UTSA hosts Oct. 24 lecture on Chicano literature

(Oct. 23, 2003)--The UTSA Department of English, Classics and Philosophy presents a lecture by UTSA Ford Foundation Postdoctoral Minority Fellow Marcial Gonzalez at 4 p.m., Friday, Oct. 24 in Frio Street Building Room 1.512 at the Downtown Campus.

Gonzalez, an assistant professor of English at UC Berkeley, will speak on "Reification, Totality and the Chicana/o Novel."

The lecture, free and open to all, draws from his book, "The Dialectics of Form: Reification, Totality and the Chicano Novel."

The book explores seven contemporary Chicano/a novels, including Oscar Zeta Acosta's "Revolt of the Cockroach People" (1973) and Ronald Ruiz's "Happy Birthday Jesus" (1994).

Gonzalez currently teaches Chicana/o literature and has additional expertise in 20th century American literature, literary and cultural theory, and comparative studies in race and ethnicity.

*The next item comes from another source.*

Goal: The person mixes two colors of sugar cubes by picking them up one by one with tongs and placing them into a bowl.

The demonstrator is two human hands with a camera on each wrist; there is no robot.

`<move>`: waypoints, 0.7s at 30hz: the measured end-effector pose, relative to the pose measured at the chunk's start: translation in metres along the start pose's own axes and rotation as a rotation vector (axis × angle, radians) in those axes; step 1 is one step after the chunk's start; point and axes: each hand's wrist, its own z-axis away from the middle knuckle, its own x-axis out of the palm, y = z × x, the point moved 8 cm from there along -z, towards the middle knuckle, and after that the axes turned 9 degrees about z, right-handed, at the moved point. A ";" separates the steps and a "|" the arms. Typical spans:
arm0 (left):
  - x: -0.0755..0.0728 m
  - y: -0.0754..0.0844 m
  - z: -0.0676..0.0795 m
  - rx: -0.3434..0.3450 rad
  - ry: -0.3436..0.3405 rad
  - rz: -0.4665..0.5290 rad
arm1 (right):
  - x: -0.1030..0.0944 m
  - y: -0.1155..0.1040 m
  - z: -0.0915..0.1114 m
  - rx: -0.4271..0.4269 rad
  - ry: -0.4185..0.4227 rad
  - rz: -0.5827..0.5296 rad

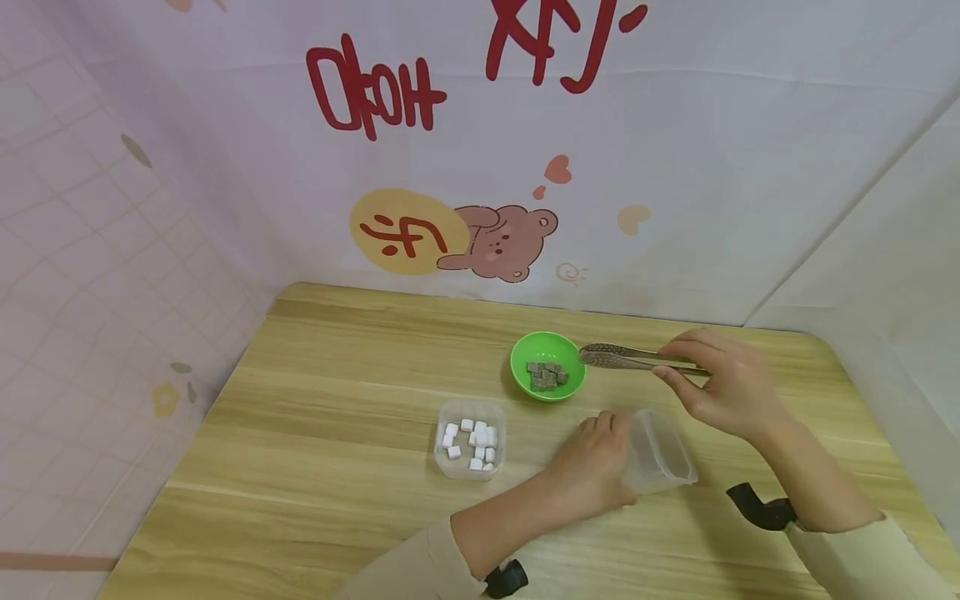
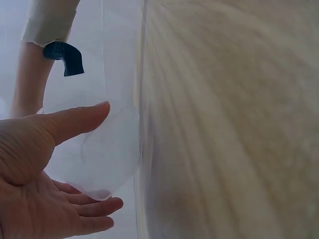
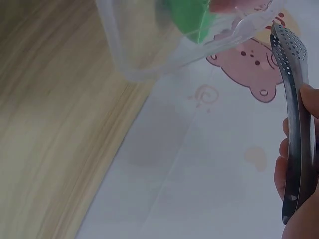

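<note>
My left hand [image 1: 588,467] holds a clear plastic container [image 1: 660,454] by its base end, tilted on its side with the mouth toward the right. In the left wrist view the thumb and fingers lie on either side of this container [image 2: 107,154]. My right hand [image 1: 727,383] grips metal tongs [image 1: 622,360], raised and pointing left, tips near the right rim of a green bowl [image 1: 543,343]. Nothing shows between the tong tips. Several small grey-brown cubes [image 1: 546,377] lie in the bowl. The right wrist view shows the perforated tong heads [image 3: 289,50] close together.
A second clear square container [image 1: 471,408] stands left of my left hand with several white cubes [image 1: 480,437] inside. The wooden table [image 1: 337,392] ends at a white printed cloth [image 1: 675,275] behind and at the sides. Black wrist bands [image 1: 761,508] sit on both forearms.
</note>
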 end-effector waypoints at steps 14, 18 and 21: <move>0.008 -0.009 -0.002 -0.072 -0.049 -0.020 | 0.043 -0.016 -0.016 -0.048 -0.113 -0.039; 0.009 -0.011 -0.002 -0.084 -0.074 -0.028 | 0.049 -0.017 -0.017 -0.049 -0.132 -0.021; 0.010 -0.013 -0.002 -0.092 -0.095 -0.029 | 0.051 -0.016 -0.016 -0.058 -0.142 -0.005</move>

A California native, Gonzalez worked for ten years as a farm worker and union organizer in California's central valley before going on to earn his B.A. degree (summa cum laude) at Humboldt State University, an M.A. at the University of Utah and a Ph.D. at Stanford University.

He is described by several reviewers as an extraordinarily talented and promising scholar, and is currently working on a collection of short story fiction.